Após 36 anos de exclusão, PC do Chile terá cadeira no Congresso
Se, na disputa presidencial, as eleições chilenas não trouxeram muitas alegrias à esquerda, no pleito parlamentar, há sim o que comemorar. O Partido Comunista chileno conquistou uma grande vitória neste domingo, voltando a ocupar espaço no Congresso, após 36 anos de exclusão. Com expressiva votação, o presidente do PC, Guillermo Teillier, e seus colegas de partido Hugo Gutiérrez e Lautaro Carmona foram eleitos para a Câmara dos Deputados.
"Temos dito que precisamos aprofundar um diálogo com todos aqueles que estão dispostos a apresentar um acordo mínimo para o país, um acordo que implique derrotar a direita", completou, sinalizando uma proximação do PC com a candidatura presidencial de Eduardo Frei no segundo turno. Na primeira rodada do pleito, o comunista Jorge Arrate recebeu 6,21% dos votos.
Apesar de obter sempre uma boa votação, o PC do Chile se mantinha fora do parlamento por conta de uma distorção herdada da ditadura Pinochet, o sistema eleitoral binominal. Por essa complicada fórmula, os dois candidatos mais votados em cada distrito são eleitos, desde que o mais votado não tenha pelo menos o dobro dos votos do outro, caso em que a coligação majoritária asseguraria as duas vagas. O sistema divide artificialmente o país em regiões eleitorais, tornando majoritária a eleição de parlamentares.
Tal padrão privilegia os grandes partidos ou amplas coalizões, sufocando a representação das minorias. Dessa forma, a Concertação e a direita elegiam todos os parlamentares e, em geral, sempre em mesma quantidade. O PC chegou a ter 10% de votos, mas não elegia ninguém, devido à armadilha das eleições distritais. Vale salientar que, antes do golpe militar de 1973, os comunistas tinham mais de 20% dos votos e uma expressiva representação parlamentar, que incluiu até o poeta Pablo Neruda, eleito senador.

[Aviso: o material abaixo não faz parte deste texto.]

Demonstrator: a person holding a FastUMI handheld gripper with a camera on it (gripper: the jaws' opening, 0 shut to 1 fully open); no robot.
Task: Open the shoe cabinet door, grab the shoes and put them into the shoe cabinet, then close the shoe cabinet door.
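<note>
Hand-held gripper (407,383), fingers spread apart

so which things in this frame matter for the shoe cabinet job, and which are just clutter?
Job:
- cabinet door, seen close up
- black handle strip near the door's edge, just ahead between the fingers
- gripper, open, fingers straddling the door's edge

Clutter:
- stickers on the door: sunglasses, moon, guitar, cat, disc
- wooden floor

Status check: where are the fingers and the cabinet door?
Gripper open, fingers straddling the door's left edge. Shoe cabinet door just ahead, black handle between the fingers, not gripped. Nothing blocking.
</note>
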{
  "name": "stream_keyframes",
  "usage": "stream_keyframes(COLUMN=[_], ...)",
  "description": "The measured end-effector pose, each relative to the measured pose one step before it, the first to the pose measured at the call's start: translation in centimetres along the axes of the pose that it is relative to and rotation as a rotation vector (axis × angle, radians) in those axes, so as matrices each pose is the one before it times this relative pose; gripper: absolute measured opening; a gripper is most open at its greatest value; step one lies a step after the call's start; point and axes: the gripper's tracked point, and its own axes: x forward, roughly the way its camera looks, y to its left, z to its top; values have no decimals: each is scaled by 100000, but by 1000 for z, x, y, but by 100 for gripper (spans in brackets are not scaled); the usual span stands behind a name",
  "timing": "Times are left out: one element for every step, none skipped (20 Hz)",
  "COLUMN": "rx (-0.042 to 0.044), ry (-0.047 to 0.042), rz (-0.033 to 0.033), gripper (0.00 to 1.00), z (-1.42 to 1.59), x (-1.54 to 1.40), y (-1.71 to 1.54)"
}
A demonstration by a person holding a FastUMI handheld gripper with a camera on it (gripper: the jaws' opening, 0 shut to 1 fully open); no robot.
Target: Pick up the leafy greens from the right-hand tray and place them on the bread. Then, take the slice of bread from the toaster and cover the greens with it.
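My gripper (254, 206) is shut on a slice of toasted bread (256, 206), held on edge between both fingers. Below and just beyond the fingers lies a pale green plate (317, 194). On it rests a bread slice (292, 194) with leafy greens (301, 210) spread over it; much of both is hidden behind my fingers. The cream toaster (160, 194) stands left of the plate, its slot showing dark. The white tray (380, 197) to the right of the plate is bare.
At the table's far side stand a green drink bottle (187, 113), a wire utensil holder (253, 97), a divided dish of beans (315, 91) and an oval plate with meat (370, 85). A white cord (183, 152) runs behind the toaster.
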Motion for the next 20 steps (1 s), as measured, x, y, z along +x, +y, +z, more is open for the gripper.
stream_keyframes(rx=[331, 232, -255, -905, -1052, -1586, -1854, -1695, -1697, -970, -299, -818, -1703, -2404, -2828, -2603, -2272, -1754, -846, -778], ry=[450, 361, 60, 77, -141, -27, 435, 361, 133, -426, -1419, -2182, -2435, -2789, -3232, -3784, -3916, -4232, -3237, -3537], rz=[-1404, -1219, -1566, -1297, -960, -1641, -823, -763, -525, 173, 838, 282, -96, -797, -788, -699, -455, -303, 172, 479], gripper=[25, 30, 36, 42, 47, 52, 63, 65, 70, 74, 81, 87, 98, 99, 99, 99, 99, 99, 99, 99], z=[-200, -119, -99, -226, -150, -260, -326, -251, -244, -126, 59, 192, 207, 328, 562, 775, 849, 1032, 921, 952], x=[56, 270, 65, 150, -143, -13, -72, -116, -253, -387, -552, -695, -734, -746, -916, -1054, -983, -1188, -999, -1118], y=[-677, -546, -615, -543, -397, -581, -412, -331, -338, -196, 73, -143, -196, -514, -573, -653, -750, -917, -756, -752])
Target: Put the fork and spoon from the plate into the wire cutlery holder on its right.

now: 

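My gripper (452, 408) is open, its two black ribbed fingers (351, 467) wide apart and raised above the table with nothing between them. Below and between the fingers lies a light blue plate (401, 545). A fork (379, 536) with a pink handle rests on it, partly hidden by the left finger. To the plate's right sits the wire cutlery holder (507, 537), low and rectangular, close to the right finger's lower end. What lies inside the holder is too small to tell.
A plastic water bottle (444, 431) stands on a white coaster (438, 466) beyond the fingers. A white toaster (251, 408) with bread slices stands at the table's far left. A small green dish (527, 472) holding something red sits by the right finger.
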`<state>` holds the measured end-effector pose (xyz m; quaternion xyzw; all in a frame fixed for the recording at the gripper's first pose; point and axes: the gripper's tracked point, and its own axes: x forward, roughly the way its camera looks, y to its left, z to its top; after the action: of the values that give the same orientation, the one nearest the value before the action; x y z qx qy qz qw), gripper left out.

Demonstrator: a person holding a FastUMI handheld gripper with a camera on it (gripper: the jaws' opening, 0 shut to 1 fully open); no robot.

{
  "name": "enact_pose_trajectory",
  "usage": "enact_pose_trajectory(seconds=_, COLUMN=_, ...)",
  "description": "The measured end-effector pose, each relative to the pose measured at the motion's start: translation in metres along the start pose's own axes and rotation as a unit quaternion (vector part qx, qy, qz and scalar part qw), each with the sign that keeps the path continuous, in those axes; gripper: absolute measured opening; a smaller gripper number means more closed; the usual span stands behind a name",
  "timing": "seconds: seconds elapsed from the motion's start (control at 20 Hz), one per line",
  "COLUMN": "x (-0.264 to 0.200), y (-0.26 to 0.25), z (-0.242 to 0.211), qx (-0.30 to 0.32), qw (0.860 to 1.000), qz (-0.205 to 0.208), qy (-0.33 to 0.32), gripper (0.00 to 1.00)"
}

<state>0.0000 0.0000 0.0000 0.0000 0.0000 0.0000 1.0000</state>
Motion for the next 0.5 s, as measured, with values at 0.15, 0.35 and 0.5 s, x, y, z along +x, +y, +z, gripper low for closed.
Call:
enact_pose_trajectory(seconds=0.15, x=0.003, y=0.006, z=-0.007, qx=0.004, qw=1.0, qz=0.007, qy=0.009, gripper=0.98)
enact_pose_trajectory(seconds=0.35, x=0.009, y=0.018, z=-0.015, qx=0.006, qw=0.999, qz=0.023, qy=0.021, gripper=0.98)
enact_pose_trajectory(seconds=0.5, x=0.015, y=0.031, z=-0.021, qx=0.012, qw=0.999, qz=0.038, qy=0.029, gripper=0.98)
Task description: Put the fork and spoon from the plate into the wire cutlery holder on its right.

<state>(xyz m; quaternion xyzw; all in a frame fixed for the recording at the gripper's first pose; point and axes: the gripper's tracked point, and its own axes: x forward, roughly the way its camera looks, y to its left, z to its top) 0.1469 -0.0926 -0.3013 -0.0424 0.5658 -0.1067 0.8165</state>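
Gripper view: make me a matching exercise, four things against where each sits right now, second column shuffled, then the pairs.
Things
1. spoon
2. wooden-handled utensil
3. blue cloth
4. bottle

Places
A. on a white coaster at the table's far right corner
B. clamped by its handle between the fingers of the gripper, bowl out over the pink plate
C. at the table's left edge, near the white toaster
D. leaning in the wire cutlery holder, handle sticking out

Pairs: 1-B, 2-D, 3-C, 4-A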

Para furar essa barreira, este ano, os comunistas fezeram um acordo com a Concertação, "contra a exclusão", que viabilizou a vitória. Teillier, no discurso para comemorar a vitória, afirmou que os deputados do PC lutarão para mudar esse sistema: “Planejamos tentar mudar a Constituição para devolver os direitos aos trabalhadores chilenos”, disse. “Conseguimos um triunfo histórico para o movimento popular, a esquerda, o Juntos Podemos e todas as forças democráticas e progressistas”, afirmou.